Broker Can't Sue Law Firm for Breach of Fiduciary Duty

Timothy Pagliara has been a licensed securities broker for more than 25 years. He's received numerous accolades and maintained a nearly-spotless record with the Financial Industry Regulatory Authority (FINRA). He blames the single blemish on Birmingham law firm Johnston Barton Proctor & Rose, LLP (JBPR).
Even if the JBPR is the reason for Pagliara's almost-perfect-but-not-quite record, the Sixth Circuit Court of Appeals ruled this week that a district court properly dismissed Pagliara's breach of fiduciary duty claim against the firm.
Pagliara was once a partner with PMW partners (PMW), which did business in Tennessee as Capital Trust Wealth Management Group (Capital Trust), formerly the Tennessee arm of NBC Securities, Inc. (NBC). Pagliara served as an employee and registered representative of both Capital Trust and NBC. This arrangement lasted until early 2008, when Capital Trust and NBC experienced a falling out.
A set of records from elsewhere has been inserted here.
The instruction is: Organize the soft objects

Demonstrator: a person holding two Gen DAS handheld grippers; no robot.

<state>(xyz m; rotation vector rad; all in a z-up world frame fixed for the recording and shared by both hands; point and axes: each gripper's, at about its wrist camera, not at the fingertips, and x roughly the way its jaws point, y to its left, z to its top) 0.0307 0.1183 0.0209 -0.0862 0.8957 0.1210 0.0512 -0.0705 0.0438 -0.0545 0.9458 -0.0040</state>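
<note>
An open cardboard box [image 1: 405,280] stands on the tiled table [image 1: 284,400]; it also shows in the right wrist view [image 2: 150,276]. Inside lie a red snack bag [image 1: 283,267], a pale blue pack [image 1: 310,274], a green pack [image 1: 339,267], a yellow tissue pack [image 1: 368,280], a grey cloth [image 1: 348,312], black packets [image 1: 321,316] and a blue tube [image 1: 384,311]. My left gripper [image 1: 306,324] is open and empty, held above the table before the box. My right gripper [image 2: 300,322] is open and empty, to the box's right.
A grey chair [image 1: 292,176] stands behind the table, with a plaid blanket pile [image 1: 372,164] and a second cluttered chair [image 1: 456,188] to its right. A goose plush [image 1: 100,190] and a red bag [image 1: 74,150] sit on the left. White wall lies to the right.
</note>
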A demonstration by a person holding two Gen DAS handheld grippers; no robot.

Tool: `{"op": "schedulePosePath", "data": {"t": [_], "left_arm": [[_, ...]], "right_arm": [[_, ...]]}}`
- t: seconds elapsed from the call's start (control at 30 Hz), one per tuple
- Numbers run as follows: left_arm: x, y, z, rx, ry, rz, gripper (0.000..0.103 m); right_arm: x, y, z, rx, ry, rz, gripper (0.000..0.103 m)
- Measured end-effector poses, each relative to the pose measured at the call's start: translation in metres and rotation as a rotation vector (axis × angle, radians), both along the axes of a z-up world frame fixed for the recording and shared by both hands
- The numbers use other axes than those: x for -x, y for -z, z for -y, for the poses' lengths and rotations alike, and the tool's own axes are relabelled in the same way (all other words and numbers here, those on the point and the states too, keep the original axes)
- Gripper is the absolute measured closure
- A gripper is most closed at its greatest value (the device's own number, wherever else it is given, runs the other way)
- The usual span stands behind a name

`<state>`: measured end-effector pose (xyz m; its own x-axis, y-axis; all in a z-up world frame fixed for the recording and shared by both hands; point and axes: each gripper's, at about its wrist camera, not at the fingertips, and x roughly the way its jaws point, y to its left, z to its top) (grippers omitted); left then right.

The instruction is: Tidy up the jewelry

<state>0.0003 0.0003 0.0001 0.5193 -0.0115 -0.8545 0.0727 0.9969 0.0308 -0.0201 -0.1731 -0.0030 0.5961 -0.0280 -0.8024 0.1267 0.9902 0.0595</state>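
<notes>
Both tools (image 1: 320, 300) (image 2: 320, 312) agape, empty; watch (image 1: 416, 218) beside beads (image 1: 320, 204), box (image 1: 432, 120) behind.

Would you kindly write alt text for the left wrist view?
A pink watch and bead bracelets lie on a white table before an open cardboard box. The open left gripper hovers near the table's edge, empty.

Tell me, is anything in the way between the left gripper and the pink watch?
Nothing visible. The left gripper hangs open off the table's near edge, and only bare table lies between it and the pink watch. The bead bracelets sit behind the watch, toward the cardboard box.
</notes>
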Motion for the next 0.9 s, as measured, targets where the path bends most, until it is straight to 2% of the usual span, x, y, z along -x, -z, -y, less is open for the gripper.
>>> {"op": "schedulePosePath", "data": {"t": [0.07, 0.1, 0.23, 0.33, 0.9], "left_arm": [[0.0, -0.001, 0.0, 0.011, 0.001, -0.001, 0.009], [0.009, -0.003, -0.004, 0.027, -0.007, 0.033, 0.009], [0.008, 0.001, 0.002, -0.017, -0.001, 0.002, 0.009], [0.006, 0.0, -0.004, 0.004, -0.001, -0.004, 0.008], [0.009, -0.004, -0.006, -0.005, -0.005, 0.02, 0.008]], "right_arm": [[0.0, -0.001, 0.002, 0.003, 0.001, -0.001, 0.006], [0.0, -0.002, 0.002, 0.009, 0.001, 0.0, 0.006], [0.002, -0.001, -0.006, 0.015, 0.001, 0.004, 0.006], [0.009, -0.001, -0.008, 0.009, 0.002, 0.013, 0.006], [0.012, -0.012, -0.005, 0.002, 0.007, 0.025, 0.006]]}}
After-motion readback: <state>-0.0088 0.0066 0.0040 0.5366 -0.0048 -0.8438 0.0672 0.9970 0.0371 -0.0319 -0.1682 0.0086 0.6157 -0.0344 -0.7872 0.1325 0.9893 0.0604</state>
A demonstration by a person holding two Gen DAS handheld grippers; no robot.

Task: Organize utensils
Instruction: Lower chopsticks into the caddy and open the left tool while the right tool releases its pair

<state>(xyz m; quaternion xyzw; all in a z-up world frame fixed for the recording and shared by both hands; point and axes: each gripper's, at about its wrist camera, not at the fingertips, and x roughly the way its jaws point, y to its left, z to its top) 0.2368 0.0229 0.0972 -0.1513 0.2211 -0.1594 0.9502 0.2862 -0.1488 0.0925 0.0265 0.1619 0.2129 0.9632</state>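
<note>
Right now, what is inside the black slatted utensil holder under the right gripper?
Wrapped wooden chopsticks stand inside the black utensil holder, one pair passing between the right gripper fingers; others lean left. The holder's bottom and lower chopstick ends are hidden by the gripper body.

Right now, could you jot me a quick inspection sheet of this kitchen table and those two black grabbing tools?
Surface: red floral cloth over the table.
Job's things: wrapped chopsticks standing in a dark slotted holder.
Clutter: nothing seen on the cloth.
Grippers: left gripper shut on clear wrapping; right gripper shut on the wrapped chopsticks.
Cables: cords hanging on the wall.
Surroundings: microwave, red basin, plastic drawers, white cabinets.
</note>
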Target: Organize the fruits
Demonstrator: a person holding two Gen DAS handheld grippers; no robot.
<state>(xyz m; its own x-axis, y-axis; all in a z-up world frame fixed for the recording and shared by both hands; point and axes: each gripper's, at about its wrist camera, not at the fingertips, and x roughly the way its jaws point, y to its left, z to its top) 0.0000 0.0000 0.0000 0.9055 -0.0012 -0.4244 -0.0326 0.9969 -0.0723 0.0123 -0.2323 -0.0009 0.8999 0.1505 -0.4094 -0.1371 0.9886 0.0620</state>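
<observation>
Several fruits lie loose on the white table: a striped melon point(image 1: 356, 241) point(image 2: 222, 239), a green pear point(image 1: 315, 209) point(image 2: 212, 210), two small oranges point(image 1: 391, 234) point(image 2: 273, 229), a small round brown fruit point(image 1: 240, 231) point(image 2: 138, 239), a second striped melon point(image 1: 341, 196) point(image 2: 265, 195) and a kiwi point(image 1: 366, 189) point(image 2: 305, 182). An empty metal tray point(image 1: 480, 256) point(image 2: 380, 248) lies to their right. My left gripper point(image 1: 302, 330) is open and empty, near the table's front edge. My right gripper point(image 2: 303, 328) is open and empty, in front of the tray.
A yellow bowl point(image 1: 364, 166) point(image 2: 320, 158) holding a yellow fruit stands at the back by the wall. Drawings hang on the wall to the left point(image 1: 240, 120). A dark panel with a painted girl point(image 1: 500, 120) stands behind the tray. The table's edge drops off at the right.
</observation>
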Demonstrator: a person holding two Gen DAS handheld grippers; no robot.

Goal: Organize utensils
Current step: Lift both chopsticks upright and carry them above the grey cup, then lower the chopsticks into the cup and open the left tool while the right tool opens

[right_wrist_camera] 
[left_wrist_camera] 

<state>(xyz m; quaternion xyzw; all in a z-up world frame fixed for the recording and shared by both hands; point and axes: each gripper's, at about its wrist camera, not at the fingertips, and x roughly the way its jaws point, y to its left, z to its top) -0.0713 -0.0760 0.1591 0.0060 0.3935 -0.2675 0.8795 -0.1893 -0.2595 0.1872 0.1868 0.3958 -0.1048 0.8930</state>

Around the same time, Philip Butler approached Pagliara for investment advice. Butler decided to follow Pagliara's recommendation, but the value of his investments tumbled when the financial crisis reared its ugly head.
About a year later, Butler's attorney sent a letter addressed to NBC, on which Pagliara was copied, threatening to sue for allegedly negligent investment advice. NBC retained JBPR to handle the defense. JBPR represented NBC in other legal matters, including litigation between NBC and Capital Trust about the aforementioned falling out.
Pagliara wanted to settle the claim for $14,900 -- $100 below FINRA's mandatory reporting threshold for customer disputes -- and told NBC that he "object[ed] to any payment by NBC ... to settle [Butler's] frivolous claim." Butler refused to settle below the FINRA threshold, but eventually settled with NBC -- through JBPR -- for $30,000.
Pagliara sued the firm for breach of fiduciary duty. A district court dismissed his complaint.
Pagliara says that JBPR had sole control over the defense of Butler's claim. He asserts that JBPR subsequently breached the duty it owed to him in a number of ways that boil down to failing to negotiate in good faith, accepting a settlement that was not a reasonable compromise of Butler's claim, and intending to harm Pagliara in so doing.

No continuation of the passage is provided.